Summer arrives this weekend, bringing with it some hot and humid weather, but it will be another few weeks before relief arrives in the form of the opening of the splash pad in Elmira.
In opting to reopen the facility, Woolwich is bucking the trend in most Ontario municipalities, however. But it’s a position adopted by others in the Waterloo Region.
With the province’s phase-two rules allowing recreation facilities such as pools to reopen, Woolwich is looking at July 6 to have the water flowing again. The township will also allow access to sports fields, and plans to offer day camps this summer. All of the moves will be subject to new health and safety measures in response to the coronavirus situation.
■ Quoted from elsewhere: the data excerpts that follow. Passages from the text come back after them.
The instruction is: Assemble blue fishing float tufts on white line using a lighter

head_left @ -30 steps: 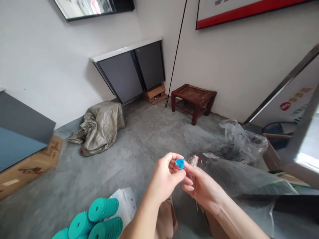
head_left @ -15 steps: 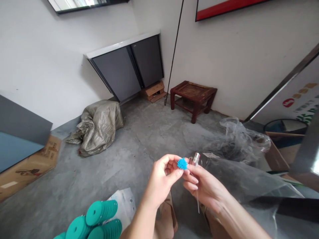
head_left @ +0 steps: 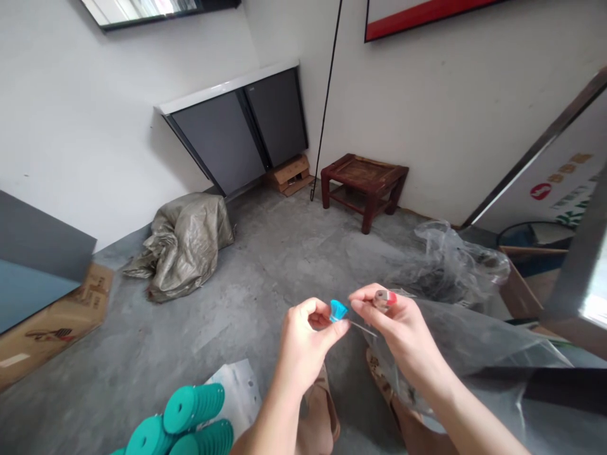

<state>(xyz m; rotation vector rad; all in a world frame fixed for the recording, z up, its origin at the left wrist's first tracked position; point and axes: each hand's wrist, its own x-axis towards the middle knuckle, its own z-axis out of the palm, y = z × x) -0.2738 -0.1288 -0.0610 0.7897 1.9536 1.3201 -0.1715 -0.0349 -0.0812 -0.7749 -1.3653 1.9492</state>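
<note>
My left hand point(head_left: 310, 338) pinches a small bright blue tuft point(head_left: 338, 309), flared at its top and gathered at its base. A thin pale stick point(head_left: 364, 328) runs out to the right from the pinching fingertips, below the tuft. Close on the right, my right hand point(head_left: 401, 322) is closed, with a small silver-and-red object point(head_left: 385, 298) tucked among its fingers; its exact kind is unclear. Thumb and forefinger of that hand are pressed together just apart from the tuft. Anything very fine between them is too small to see.
Teal spools point(head_left: 192, 407) lie at the lower left beside a whitish sheet point(head_left: 239, 379). Clear plastic wrapping point(head_left: 469, 328) spreads on the right. Further off are a wooden stool point(head_left: 365, 174), a crumpled sack point(head_left: 187, 243), a grey cabinet point(head_left: 220, 142) and a cardboard box point(head_left: 57, 322).
My right hand has moved up and away from the tuft. The tuft has tilted from facing me to a side view, and the stick now points right instead of hanging down.
</note>
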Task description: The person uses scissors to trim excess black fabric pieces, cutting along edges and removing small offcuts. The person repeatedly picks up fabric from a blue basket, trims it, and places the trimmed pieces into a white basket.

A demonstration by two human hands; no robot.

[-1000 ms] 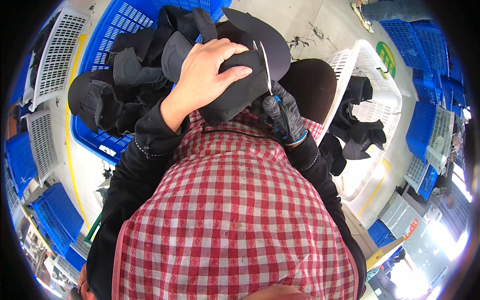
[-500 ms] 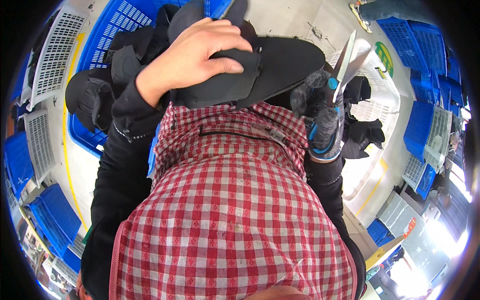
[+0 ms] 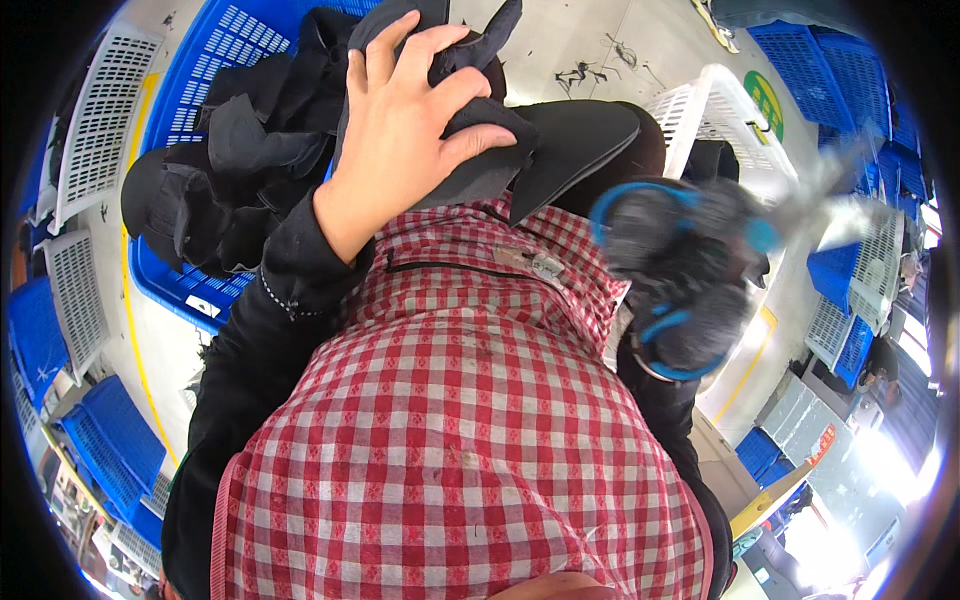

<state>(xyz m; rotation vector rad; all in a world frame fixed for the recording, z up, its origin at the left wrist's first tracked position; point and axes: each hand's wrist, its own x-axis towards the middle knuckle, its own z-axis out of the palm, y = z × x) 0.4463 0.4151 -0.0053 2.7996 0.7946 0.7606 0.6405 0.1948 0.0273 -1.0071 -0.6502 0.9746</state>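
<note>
Over my lap lies a black fabric piece [image 3: 585, 140] with a broad, rounded flap. My left hand [image 3: 400, 140] is bare and rests on it, fingers bent and thumb pressed along a fold; the fingertips' grip is partly hidden by the cloth. My right hand [image 3: 690, 270], in a dark grey glove with blue trim, is smeared by motion. It holds scissors [image 3: 790, 220], their blades blurred and pointing up and right, apart from the fabric. A red-and-white checked apron [image 3: 460, 400] covers my front and lap.
At my left a blue basket [image 3: 235, 45] holds a heap of black fabric pieces [image 3: 240, 190]. A white basket [image 3: 720, 110] stands at my right with dark pieces in it. Stacked blue and white crates line both sides. Black scraps [image 3: 585, 75] lie on the floor ahead.
My right hand has swung right with the scissors, away from the fabric. My left hand has turned more upright and its fingers have spread. The fabric's flap has shifted and folded slightly.
</note>
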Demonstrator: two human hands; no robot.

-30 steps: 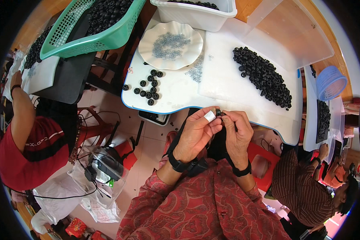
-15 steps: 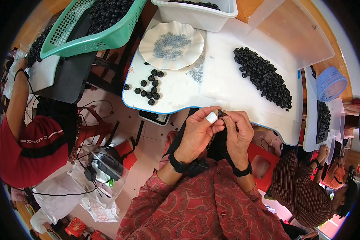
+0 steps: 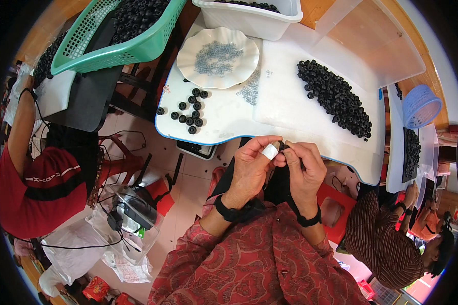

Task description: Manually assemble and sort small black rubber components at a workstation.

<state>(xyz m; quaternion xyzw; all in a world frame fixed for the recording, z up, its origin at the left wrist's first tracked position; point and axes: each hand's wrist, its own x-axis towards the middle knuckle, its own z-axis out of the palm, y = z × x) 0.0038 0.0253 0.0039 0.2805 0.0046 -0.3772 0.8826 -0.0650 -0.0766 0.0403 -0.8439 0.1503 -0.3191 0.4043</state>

The reopening plan was endorsed by councillors meeting June 16.
Most recreation facilities, including the Woolwich Memorial Centre, will remain closed, awaiting phase three of the provincial government’s reopening strategy.
Despite some reservations, staff wanted to offer some level of service this summer rather than cancelling programs outright, explained recreation director Ann McArthur.
The decision made, the township doesn’t know what to expect in the way of response from the public, with McArthur noting usage will depend on people’s comfort level in returning to programs and facilities.
The range of options is also constrained by staffing numbers, as the department now has just 18 people available – some 110 employees, many of them part-timers such as life guards, remain laid off.
When it reopens, the splash pad will be staffed to monitor the facility. A number of changes, including the installation of a fence, limits on numbers and reduced hours will be in effect.
“The pad typically sees significant visitors daily and staff feel it would be impossible to maintain or enforce physical distancing of small children without controlled access. Staff recommend controlled access, a rotation of users limited to 45 minutes each hour to ensure the feature is enjoyed by many. Staff will clean and sanitize touch points and washrooms regularly,” said McArthur in a report to council.
The provisions will come at a cost. Typical operating costs are $24,000 for a 16-week season, whereas operating the facility for just nine weeks will cost $19,000.
Still, operating the splash pad is more financially viable than the pool, said McArthur.
“We wanted to offer some level of service,” she added of the decision to operate some programs.
Looking at the costs, and taking into account the need for a fence, Coun. Patrick Merlihan asked if staff had looked at making access control permanent, with an eye on charging for admission.
“It might be a good idea to look at some kind of charge,” added Coun. Larry Shantz.
Such changes aren’t in the works this summer, however.
But the rules will see limitations on the number of users, with a 45-minute time limit, after which staff can clear the facility and clean it.
Changes are also the order of the day with the townships day camps, offered in Breslau and Elmira.
The programs will be scaled back, both in terms of the number of participants and the range of activities, in an attempt to maintain physical distancing measures.
The decision to offer a modified program was made in consultation with parents, said McArthur, with everyone aware there’s some risk.
“We can’t guarantee no transmission, as we can’t guarantee physical distancing,” she said.
“We are cognizant there are additional risks in providing programs to children however, are attempting to balance risk with community benefit. As you can imagine physical distancing is more challenging with children.”
Sports fields will be available for practice sessions by month’s end, with regular team use awaiting clearance from the province. Washroom facilities such as those at Bolender Park in Elmira are also set to reopen.